Traffic Smoothing Controllers for Autonomous Vehicles Using Deep Reinforcement Learning and Real-World Trajectory Data

TL;DR

This work addresses energy efficiency in mixed-autonomy highway traffic by training a single RL-equipped AV to damp stop-and-go waves using real-world trajectory data. It combines a POMDP formulation with downstream traffic observations and an INRIX-based speed planner, trained via PPO to minimize energy consumption and smoothing-related costs. The approach achieves significant fuel savings, up to $>15\%$, at low AV penetration (around $4\%$), while analyzing robustness to lane-changing and loss of downstream information. The findings demonstrate the practical potential of data-driven, downstream-informed control for improving traffic energy efficiency in real-world-like settings, with clear directions for future multi-agent extensions and field validation.

Abstract

Designing traffic-smoothing cruise controllers that can be deployed onto autonomous vehicles is a key step towards improving traffic flow, reducing congestion, and enhancing fuel efficiency in mixed autonomy traffic.
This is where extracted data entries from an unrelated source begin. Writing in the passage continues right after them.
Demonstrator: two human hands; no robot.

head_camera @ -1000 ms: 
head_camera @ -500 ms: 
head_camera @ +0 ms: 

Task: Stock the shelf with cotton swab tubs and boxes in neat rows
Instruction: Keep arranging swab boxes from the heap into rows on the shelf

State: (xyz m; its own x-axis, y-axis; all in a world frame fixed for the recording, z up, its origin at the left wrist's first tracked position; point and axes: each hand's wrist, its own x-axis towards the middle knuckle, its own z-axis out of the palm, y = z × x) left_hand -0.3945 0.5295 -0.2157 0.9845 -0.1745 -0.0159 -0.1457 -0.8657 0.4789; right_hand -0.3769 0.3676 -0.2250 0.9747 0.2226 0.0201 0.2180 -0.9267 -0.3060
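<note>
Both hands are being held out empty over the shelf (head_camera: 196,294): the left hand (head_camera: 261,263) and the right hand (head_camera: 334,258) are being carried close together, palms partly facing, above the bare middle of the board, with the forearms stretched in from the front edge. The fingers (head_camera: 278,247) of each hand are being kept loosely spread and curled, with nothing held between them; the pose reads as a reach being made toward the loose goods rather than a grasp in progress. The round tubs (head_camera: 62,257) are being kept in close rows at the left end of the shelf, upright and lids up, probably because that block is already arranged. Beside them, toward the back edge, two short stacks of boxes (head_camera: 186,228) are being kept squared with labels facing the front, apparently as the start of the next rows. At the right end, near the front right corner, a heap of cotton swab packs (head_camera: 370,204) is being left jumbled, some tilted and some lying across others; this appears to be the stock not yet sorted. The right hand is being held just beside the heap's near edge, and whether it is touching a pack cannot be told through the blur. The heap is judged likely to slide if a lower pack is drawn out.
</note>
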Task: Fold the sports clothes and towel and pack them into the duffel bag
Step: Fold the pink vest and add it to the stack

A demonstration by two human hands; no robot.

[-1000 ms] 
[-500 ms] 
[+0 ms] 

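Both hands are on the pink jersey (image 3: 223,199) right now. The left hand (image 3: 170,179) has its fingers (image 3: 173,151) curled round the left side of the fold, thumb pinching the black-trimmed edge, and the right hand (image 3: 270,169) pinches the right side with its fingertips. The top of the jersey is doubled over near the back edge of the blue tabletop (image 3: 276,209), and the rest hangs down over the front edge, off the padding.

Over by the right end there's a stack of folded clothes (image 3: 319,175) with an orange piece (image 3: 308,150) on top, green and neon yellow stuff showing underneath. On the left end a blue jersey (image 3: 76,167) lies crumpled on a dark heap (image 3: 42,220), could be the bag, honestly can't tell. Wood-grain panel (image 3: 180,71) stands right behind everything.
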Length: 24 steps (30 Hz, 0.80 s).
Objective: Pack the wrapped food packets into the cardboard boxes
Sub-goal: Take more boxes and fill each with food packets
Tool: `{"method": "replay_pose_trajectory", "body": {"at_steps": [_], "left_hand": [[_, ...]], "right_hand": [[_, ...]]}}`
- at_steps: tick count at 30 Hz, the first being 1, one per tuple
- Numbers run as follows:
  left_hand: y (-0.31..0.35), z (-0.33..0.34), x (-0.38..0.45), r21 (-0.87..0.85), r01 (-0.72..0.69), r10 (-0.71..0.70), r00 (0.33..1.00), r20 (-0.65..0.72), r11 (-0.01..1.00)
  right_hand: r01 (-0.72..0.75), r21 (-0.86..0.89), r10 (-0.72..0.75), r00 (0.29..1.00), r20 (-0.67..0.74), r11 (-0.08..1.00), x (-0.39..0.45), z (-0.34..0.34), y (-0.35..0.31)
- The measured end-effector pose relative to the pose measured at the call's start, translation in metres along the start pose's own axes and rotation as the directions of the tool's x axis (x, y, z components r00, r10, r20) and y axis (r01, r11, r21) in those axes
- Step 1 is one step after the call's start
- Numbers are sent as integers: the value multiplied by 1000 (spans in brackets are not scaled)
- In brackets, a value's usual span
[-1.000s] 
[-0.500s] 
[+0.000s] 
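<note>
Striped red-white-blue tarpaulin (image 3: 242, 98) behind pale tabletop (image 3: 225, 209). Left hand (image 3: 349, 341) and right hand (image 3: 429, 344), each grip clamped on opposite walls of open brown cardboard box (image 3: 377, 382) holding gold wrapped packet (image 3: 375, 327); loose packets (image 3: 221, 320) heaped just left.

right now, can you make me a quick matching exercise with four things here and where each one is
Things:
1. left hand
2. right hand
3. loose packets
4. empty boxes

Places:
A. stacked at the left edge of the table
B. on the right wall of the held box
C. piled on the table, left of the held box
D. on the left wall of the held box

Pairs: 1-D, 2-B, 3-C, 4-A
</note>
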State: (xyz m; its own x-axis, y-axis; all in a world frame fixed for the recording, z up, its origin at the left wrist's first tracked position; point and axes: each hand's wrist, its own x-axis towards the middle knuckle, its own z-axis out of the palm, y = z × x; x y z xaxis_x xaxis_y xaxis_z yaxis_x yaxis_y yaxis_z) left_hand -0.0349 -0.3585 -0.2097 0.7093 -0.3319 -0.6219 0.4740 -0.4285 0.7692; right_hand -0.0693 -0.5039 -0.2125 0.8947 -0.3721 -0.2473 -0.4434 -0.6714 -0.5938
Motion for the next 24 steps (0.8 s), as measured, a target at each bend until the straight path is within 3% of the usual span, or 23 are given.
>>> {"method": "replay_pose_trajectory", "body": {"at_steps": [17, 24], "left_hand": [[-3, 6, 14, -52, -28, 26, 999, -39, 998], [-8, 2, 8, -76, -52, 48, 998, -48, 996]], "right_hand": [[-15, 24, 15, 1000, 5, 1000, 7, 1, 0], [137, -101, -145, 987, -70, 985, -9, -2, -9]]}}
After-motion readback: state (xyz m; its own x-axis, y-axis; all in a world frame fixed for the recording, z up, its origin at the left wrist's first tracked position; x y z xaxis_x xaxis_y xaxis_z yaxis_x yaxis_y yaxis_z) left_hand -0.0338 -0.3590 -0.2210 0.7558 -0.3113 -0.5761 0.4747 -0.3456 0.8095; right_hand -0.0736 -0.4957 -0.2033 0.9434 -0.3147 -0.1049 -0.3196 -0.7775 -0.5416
We bypass the common issue of having to carefully fine-tune a large traffic microsimulator by leveraging real-world trajectory data from the I-24 highway in Tennessee, replayed in a one-lane simulation. Using standard deep reinforcement learning methods, we train energy-reducing wave-smoothing policies. As an input to the agent, we observe the speed and distance of only the vehicle in front, which are local states readily available on most recent vehicles, as well as non-local observations about the downstream state of the traffic. We show that at a low 4% autonomous vehicle penetration rate, we achieve significant fuel savings of over 15% on trajectories exhibiting many stop-and-go waves. Finally, we analyze the smoothing effect of the controllers and demonstrate robustness to adding lane-changing into the simulation as well as the removal of downstream information.

Figures (4)

• Figure 1: Evolution of the speed of the trajectory leader and the AVs in a platoon of 200 vehicles. The 8 AVs are equally spaced at a 4% penetration rate. The first AV in the platoon is shown in blue, the following ones are displayed by decreasing opacity and the last one is in green, demonstrating the smoothing effect of the AVs on the leader trajectory. In particular, one can see how the first AV (in blue) already smoothes the trajectory leader (in red), doesn't slow down as much or accelerate as fast, and thus saves energy.
• Figure 2: Trajectories used for evaluation, numbered from 1 to 6. The first one corresponds to free flow, while the five others contain both low and high speeds, including sharp breaking, sharp accelerating or stop-and-go behaviors.
• Figure 3: Time-space diagrams, each representing a simulation of 200 vehicles. Each vehicle trajectory is plotted as a line in position-by-time space, with color representing the speed of that vehicle. One can observe the wave-smoothing effect of the RL-controlled AVs over time. Horizontal lines display the throughput of the traffic flow at that particular position. Also note that as a warm-up, all AVs behave as humans when their position is negative. Top left: all 200 vehicles are IDMs. Traffic waves are illustrated by the red and black colors, while bright green represents free flow. Top right: 20 equally-spaced RL-controlled AVs (10% penetration rate, 1 AV every 10 vehicles). One can see the larger gaps opened by the AVs as the white lines between platoons. Bottom left: 8 equally-spaced RL-controlled AVs (4% penetration rate, 1 AV every 25 vehicles). Bottom right: 8 equally-spaced RL-controlled AVs (4% penetration rate) with the lane-changing model enabled (note that it is disabled in all 3 other subfigures).
• Figure 4: Space gap of the first AV in the platoon (in blue) by time, on the same scenario as in Fig. \ref{['fig:av_speeds']}. The orange line shows the gap-closing threshold $h_t^\text{max}$ and the green line shows the failsafe threshold $h_t^\text{min}$, introduced in Sec. \ref{['sec:action_space']}.